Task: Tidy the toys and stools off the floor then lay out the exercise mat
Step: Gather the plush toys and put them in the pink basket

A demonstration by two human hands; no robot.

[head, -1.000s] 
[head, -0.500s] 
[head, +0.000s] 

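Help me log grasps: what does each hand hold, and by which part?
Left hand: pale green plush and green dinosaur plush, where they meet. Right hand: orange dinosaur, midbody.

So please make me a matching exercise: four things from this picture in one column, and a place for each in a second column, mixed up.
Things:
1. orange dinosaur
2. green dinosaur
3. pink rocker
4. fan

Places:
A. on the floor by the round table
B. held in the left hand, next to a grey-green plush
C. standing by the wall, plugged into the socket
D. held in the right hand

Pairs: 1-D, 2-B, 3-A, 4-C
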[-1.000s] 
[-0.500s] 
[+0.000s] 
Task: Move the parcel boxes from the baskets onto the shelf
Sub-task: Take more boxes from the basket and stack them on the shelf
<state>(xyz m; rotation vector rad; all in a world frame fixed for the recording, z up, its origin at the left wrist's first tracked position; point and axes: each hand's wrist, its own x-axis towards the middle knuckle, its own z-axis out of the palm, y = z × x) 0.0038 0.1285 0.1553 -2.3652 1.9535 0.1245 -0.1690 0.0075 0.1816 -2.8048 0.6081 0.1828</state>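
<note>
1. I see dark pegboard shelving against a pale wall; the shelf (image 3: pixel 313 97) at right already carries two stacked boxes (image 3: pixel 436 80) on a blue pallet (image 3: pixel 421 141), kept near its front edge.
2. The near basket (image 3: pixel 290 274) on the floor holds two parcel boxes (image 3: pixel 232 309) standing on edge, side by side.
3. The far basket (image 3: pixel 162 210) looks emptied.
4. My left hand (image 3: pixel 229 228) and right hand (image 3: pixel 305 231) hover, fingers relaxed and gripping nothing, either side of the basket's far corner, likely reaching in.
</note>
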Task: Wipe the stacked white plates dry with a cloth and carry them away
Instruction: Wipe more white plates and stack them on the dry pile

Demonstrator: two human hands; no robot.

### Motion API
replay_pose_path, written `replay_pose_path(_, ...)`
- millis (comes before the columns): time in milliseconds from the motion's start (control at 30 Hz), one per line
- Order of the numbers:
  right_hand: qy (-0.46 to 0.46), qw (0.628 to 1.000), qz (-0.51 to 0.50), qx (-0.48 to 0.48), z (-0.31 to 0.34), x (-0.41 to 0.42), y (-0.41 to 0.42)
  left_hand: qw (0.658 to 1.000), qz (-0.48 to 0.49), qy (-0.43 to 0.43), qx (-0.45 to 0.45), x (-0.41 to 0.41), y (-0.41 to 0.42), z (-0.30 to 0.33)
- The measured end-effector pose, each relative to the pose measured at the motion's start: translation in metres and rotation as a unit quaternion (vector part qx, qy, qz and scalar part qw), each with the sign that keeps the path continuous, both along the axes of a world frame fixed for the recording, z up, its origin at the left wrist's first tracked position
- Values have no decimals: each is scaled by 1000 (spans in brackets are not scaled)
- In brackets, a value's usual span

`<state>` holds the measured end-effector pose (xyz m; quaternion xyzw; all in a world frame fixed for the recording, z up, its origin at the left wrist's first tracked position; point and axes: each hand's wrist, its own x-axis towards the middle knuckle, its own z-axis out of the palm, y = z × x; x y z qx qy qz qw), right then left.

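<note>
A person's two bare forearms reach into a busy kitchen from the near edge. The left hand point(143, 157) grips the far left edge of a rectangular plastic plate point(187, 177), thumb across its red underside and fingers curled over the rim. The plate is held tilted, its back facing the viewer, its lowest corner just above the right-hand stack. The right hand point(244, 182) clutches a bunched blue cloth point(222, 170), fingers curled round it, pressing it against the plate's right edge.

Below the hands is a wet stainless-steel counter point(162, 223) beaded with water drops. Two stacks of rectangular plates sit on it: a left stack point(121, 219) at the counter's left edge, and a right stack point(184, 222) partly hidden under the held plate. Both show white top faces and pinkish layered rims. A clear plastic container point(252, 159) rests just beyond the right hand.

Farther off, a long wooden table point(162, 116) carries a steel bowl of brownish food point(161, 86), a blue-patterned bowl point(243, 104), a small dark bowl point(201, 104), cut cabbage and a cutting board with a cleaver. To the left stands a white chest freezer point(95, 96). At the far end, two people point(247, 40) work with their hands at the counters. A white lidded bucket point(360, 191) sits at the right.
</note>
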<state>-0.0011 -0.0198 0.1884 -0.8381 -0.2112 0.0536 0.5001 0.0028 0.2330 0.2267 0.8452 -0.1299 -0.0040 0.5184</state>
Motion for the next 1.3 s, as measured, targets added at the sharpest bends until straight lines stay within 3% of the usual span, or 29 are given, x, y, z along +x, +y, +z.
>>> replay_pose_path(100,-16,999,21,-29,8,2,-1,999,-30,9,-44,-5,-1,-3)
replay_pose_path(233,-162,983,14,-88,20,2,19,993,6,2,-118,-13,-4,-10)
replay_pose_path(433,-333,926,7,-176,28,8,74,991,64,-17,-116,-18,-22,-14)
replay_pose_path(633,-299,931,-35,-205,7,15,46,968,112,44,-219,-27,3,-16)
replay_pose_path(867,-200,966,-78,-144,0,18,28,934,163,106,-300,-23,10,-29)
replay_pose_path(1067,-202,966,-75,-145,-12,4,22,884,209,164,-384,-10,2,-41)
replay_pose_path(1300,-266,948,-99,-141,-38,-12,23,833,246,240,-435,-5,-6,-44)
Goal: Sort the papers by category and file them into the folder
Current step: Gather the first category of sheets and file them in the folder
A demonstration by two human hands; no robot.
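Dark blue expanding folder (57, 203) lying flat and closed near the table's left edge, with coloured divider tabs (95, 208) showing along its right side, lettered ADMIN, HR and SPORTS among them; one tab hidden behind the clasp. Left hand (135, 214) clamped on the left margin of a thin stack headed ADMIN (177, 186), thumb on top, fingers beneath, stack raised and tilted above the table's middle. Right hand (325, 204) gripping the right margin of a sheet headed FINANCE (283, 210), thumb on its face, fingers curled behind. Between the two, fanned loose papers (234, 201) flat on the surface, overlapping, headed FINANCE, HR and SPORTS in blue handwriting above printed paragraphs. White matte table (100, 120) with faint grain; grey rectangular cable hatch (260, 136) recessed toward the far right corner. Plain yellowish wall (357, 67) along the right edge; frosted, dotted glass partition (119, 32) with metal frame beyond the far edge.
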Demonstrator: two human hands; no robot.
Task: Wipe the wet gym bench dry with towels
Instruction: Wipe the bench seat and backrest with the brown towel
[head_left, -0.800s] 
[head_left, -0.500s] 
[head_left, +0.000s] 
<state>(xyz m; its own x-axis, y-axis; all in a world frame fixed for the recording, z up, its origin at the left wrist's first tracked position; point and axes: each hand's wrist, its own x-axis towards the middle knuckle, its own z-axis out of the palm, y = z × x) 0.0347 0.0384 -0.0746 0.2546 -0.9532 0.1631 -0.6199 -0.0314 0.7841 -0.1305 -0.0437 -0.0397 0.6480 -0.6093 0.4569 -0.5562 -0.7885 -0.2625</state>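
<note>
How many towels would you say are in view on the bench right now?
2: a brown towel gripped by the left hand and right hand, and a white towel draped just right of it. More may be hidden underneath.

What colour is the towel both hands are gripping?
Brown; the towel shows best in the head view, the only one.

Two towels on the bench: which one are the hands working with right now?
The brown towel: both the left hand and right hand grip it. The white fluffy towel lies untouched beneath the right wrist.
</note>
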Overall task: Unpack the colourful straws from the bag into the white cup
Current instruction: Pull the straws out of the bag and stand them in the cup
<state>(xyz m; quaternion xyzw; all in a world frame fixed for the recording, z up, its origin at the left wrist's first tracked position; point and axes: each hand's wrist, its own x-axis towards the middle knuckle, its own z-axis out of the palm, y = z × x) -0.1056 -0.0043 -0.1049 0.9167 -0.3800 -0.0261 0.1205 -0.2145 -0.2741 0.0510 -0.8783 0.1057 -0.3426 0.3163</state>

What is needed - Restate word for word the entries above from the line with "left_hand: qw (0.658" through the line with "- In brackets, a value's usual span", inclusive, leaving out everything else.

Solution -
  left_hand: qw (0.658 to 1.000), qz (-0.48 to 0.49), qy (-0.43 to 0.43), qx (-0.45 to 0.45), x (-0.41 to 0.41), y (-0.41 to 0.42), z (-0.30 to 0.33)
- The measured end-effector pose, each relative to the pose measured at the motion's start: translation in metres and rotation as a unit quaternion (vector part qx, qy, qz and scalar part qw), each with the sign that keeps the path continuous, both along the axes of a world frame fixed for the recording, z up, its origin at the left wrist's first tracked position
- Values have no decimals: each is scaled by 1000 (spans in brackets are not scaled)
- In brackets, a value's usual span

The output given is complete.